Data shown Block Start

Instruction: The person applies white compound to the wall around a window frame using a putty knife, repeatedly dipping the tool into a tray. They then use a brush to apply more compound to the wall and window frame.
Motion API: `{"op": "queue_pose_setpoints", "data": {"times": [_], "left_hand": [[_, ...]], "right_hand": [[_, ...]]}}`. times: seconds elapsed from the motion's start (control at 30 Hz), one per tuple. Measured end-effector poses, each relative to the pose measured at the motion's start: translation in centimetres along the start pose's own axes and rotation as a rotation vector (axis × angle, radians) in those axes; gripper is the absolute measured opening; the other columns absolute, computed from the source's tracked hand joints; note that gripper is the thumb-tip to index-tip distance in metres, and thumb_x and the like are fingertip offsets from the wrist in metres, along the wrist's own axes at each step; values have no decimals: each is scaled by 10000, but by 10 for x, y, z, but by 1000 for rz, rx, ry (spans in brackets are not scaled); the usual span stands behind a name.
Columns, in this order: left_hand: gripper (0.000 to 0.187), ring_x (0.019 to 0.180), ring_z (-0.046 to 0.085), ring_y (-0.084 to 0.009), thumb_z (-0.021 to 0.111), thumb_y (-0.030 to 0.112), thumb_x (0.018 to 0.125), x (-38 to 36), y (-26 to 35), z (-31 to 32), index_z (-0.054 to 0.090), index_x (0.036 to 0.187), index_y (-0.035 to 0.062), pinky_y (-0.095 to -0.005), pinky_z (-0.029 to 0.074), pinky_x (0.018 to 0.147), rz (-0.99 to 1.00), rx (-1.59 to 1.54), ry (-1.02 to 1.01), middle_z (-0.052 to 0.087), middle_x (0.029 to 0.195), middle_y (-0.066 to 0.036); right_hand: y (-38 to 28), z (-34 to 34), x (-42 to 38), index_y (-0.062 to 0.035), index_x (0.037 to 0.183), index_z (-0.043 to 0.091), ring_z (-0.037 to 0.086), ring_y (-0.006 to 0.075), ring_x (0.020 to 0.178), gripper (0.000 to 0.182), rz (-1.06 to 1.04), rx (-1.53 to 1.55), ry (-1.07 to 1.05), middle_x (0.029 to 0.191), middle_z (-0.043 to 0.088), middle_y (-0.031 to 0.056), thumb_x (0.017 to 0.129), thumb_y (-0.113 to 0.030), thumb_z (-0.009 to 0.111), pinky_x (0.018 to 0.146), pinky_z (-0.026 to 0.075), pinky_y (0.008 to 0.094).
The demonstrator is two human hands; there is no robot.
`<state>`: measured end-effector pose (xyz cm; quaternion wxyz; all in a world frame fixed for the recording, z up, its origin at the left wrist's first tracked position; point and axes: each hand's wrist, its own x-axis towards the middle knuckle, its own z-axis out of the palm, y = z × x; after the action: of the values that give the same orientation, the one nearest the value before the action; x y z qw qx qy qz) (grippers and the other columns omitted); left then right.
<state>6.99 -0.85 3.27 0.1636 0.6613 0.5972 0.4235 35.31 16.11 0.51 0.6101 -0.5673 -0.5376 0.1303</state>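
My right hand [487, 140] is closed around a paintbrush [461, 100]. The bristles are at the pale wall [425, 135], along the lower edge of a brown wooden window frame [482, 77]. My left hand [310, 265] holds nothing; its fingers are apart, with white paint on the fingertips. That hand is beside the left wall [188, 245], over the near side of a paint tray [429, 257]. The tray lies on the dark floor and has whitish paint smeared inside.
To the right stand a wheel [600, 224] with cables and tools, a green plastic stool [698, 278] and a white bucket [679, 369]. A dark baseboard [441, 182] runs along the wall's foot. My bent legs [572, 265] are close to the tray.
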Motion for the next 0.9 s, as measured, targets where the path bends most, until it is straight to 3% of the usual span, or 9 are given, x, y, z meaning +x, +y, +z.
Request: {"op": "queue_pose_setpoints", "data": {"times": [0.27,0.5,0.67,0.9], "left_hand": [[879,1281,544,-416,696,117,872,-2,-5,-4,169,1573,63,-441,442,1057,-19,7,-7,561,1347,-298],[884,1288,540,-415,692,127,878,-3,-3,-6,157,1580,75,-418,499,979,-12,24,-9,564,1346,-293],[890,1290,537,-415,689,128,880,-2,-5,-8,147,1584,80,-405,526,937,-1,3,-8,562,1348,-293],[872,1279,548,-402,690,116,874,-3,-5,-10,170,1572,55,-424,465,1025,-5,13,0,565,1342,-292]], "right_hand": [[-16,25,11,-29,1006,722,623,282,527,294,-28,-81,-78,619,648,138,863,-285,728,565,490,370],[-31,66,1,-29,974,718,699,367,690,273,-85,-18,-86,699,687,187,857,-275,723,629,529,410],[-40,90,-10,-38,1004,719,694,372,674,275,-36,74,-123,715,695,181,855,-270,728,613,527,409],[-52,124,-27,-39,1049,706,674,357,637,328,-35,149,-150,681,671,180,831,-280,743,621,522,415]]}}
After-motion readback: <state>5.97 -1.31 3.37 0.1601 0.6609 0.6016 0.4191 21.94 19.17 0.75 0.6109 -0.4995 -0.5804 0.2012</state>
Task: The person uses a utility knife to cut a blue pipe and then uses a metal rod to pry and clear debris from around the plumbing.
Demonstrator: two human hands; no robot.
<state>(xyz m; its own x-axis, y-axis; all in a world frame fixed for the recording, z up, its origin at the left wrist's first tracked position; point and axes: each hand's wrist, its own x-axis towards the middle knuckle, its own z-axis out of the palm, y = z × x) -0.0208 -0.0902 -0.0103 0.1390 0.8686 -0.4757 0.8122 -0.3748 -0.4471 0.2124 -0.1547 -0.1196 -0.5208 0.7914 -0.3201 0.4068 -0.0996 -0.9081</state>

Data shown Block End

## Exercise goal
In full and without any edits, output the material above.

## Result
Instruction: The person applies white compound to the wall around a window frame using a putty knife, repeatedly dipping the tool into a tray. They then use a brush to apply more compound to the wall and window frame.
Motion API: `{"op": "queue_pose_setpoints", "data": {"times": [_], "left_hand": [[_, ...]], "right_hand": [[_, ...]]}}`. times: seconds elapsed from the motion's start (control at 30 Hz), one per tuple. Measured end-effector poses, each relative to the pose measured at the motion's start: translation in centimetres along the start pose's own axes and rotation as a rotation vector (axis × angle, radians) in those axes; gripper is the absolute measured opening; the other columns absolute, computed from the source's tracked hand joints; note that gripper is the thumb-tip to index-tip distance in metres, and thumb_x and the like are fingertip offsets from the wrist in metres, along the wrist's own axes at each step; values have no decimals: each is scaled by 10000, but by 10 for x, y, z, but by 1000 for rz, rx, ry (spans in brackets are not scaled); the usual span stands behind a name.
Columns, in this order: left_hand: gripper (0.000 to 0.187), ring_x (0.019 to 0.180), ring_z (-0.046 to 0.085), ring_y (-0.084 to 0.009), thumb_z (-0.021 to 0.111), thumb_y (-0.030 to 0.112), thumb_x (0.018 to 0.125), x (-38 to 36), y (-26 to 35), z (-31 to 32), index_z (-0.054 to 0.090), index_x (0.036 to 0.187), index_y (-0.035 to 0.062), pinky_y (-0.095 to -0.005), pinky_z (-0.029 to 0.074), pinky_x (0.018 to 0.147), rz (-0.99 to 1.00), rx (-1.59 to 1.54), ry (-1.02 to 1.01), middle_z (-0.052 to 0.087), middle_x (0.029 to 0.195), middle_y (-0.066 to 0.036); right_hand: y (-38 to 28), z (-34 to 34), x (-42 to 38), index_y (-0.062 to 0.035), index_x (0.037 to 0.183), index_z (-0.043 to 0.091), ring_z (-0.037 to 0.086), ring_y (-0.006 to 0.075), ring_x (0.020 to 0.178), gripper (0.000 to 0.182), rz (-1.06 to 1.04), rx (-1.53 to 1.55), ry (-1.07 to 1.05), middle_x (0.029 to 0.191), middle_z (-0.043 to 0.088), middle_y (-0.031 to 0.056), thumb_x (0.017 to 0.129), thumb_y (-0.113 to 0.030), thumb_z (-0.009 to 0.111), pinky_x (0.018 to 0.146), pinky_z (-0.026 to 0.075), pinky_y (0.008 to 0.094).
The demonstrator is two human hands; there is no robot.
`<state>`: measured end-effector pose (xyz cm; quaternion wxyz; all in a world frame fixed for the recording, z up, its origin at the left wrist's first tracked position; point and axes: each hand's wrist, its own x-axis towards the middle knuckle, its own z-axis out of the palm, y = z × x; after the action: of the values that give the same orientation, the one nearest the value before the action; x y z qw qx qy qz) (grippers and the other columns omitted); left then right.
<state>6.99 -0.85 3.27 0.1636 0.6613 0.5972 0.4235 35.31 16.11 0.51 0.6101 -0.5673 -0.5376 0.1303</state>
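My right hand [487, 140] is closed around a paintbrush [461, 100]. The bristles are at the pale wall [425, 135], along the lower edge of a brown wooden window frame [482, 77]. My left hand [310, 265] holds nothing; its fingers are apart, with white paint on the fingertips. That hand is beside the left wall [188, 245], over the near side of a paint tray [429, 257]. The tray lies on the dark floor and has whitish paint smeared inside.
To the right stand a wheel [600, 224] with cables and tools, a green plastic stool [698, 278] and a white bucket [679, 369]. A dark baseboard [441, 182] runs along the wall's foot. My bent legs [572, 265] are close to the tray.
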Motion for the next 0.9 s, as measured, targets where the path bends most, until it is straight to 3% of the usual span, or 9 are given, x, y, z meaning +x, +y, +z.
Request: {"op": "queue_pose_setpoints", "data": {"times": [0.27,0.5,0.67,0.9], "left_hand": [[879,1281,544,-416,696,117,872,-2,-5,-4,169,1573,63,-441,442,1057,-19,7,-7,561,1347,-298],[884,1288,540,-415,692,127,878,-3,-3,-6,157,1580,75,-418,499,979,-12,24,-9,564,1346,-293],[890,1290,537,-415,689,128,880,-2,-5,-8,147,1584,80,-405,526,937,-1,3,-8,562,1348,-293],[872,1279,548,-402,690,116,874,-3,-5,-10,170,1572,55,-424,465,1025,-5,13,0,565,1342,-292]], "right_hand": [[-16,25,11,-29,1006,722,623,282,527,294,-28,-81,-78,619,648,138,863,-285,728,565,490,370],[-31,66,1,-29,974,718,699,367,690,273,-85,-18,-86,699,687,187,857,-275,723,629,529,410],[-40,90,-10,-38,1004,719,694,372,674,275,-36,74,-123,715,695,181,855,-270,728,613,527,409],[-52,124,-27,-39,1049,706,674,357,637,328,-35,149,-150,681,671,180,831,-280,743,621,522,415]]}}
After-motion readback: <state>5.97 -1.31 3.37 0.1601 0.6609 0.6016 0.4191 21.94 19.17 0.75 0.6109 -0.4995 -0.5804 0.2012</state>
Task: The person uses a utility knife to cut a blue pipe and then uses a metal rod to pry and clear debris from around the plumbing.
Demonstrator: two human hands; no robot.
<state>(xyz m; its own x-axis, y-axis; all in a world frame fixed for the recording, z up, its origin at the left wrist's first tracked position; point and axes: each hand's wrist, its own x-axis towards the middle knuckle, its own z-axis out of the palm, y = z × x) -0.0208 -0.0902 -0.0103 0.1390 0.8686 -0.4757 0.8122 -0.3748 -0.4471 0.2124 -0.1547 -0.1196 -0.5208 0.7914 -0.3201 0.4068 -0.0996 -0.9081</state>

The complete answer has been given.